In 2017, a non-public bank in London, Arbuthnot Latham, made an application for bankruptcy proceedings against Mr. Becker, claiming that payment of a giant debt owed by him was nearly two years overdue. He was soon declared officially bankrupt by a London court, which found that he couldn’t repay his debts.
That very same yr, a Swiss court rejected a claim by a former Swiss business partner, who claimed Mr. Becker owed him greater than $40 million.
As he fended off his creditors, in 2018, Mr. Becker sought to say diplomatic immunity, since the Central African Republic had named him as its attaché to the European Union for sports, culture and humanitarian affairs.

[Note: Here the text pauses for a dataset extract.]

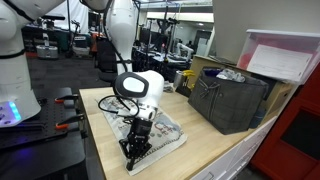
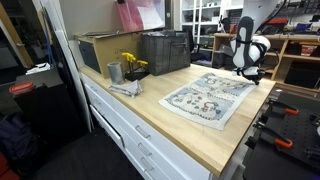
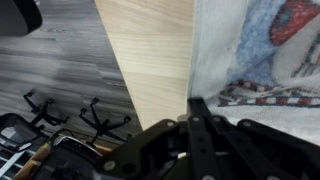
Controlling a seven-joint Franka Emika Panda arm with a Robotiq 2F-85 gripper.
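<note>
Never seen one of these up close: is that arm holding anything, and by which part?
The gripper seems shut on the patterned cloth, pinching its edge where it meets the bare counter.

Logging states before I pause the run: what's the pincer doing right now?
Pincer: closed, tips together at the edge of the printed cloth; whether it pinches the cloth cannot be told.

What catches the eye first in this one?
The printed cloth spread on the wooden counter, with the hand down at its edge, fingers together in the wrist view. Farther along the counter stand a dark crate and yellow flowers.
</note>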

If that claim had been granted, any motion against Mr. Becker would have required the approval of the foreign secretary, who on the time was Boris Johnson, the present prime minister. But Mr. Becker eventually dropped the claim.

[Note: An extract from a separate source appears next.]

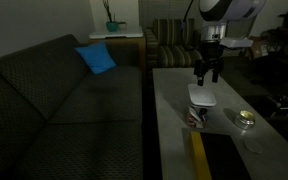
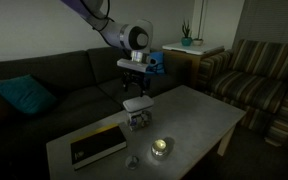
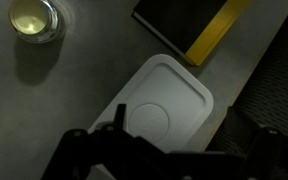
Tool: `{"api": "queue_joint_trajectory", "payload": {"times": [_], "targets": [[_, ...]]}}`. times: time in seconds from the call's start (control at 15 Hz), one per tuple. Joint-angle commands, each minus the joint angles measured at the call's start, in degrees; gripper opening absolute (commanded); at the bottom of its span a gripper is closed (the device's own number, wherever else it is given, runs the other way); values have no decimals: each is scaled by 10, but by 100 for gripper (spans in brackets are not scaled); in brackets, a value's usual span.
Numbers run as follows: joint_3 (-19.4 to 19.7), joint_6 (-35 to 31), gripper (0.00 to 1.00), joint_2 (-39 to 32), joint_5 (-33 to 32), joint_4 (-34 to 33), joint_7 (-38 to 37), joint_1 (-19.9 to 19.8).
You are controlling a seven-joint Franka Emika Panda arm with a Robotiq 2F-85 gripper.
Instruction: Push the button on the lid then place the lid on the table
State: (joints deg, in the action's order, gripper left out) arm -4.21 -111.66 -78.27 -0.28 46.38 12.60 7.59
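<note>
The white rounded-rectangular lid (image 1: 202, 97) (image 2: 137, 104) rests on a patterned container (image 1: 197, 116) (image 2: 139, 121) standing on the long grey table (image 1: 174, 120) (image 2: 199, 115). In the wrist view the lid (image 3: 174, 95) fills the centre, with a round raised button (image 3: 149, 125) on it. My gripper (image 1: 209, 74) (image 2: 136, 88) (image 3: 179, 145) hangs straight above the lid, open and holding nothing. I cannot tell whether its fingertips touch the lid.
A small round tin (image 1: 246, 119) (image 2: 161, 148) (image 3: 34, 18) sits on the table near the container. A yellow stripe (image 1: 197, 155) (image 3: 219, 30) and dark panel (image 1: 224, 160) (image 2: 94, 145) mark one table end. A dark sofa (image 1: 54, 100) with a blue cushion (image 1: 96, 58) runs alongside.
</note>
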Motion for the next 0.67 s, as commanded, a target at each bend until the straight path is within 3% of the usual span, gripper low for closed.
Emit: {"api": "queue_joint_trajectory", "payload": {"times": [0.0,0.07,0.27,0.33,0.6], "targets": [[-2,14,75,-53,-10,-78,21,-1],[-3,16,74,-62,-9,-92,21,-1],[-3,21,52,-85,-7,-131,19,0],[-1,-3,45,-56,-4,-83,18,-2],[1,-15,18,-60,-2,-87,8,-3]]}}
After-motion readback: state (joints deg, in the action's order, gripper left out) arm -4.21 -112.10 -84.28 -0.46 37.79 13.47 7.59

In 2002, Mr. Becker was convicted in Germany of income tax evasion, given two years’ probation and fined nearly $300,000. The decision got here six years after German tax investigators raided Mr. Becker’s home in Munich.
On Friday, the judge, Deborah Taylor, referred to that case, saying that Mr. Becker “didn’t heed the warning you got and the prospect you got” — a reference to the indisputable fact that he had been spared jail time — and that this was “a major aggravating factor” in the present proceedings.
Mr. Becker won tens of millions of dollars in prize money and sponsorship deals. He has had several business ventures through the years, including a line of branded tennis gear. He has often appeared as a television commentator for the BBC at Wimbledon, and he coached Novak Djokovic, the world’s top-ranked men’s singles player, for a number of years.